Please give back the listing below word for word, without the images.
=====
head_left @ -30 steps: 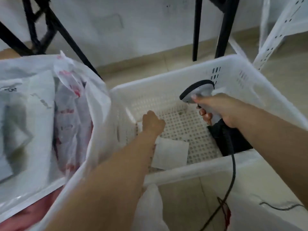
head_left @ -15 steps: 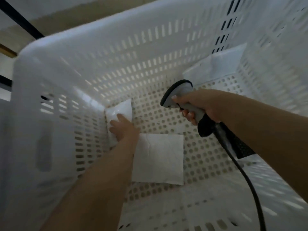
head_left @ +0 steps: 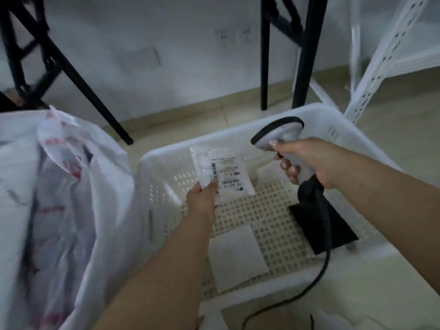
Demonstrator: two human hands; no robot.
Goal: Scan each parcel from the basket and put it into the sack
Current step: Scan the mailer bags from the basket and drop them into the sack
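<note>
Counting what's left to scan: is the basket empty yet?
Not empty. One white parcel lies flat on the basket floor; the left hand holds up another, labelled parcel.

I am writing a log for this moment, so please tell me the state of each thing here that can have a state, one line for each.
Left hand: pinches the labelled parcel.
Labelled parcel: lifted above the basket, label facing the camera.
Right hand: grips the scanner.
Scanner: raised, head near the parcel.
Basket: holds a flat white parcel.
Sack: open, beside the basket.
</note>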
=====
**Written reply**
head_left @ -30 steps: 
head_left @ -15 steps: 
head_left @ +0 steps: 
Demonstrator: two human hands; no robot.
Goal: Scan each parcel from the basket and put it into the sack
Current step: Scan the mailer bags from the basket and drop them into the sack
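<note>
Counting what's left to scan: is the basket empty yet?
Not empty. One white parcel lies flat on the basket floor; the left hand holds up another, labelled parcel.

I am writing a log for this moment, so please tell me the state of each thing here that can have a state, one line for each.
Left hand: pinches the labelled parcel.
Labelled parcel: lifted above the basket, label facing the camera.
Right hand: grips the scanner.
Scanner: raised, head near the parcel.
Basket: holds a flat white parcel.
Sack: open, beside the basket.
</note>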

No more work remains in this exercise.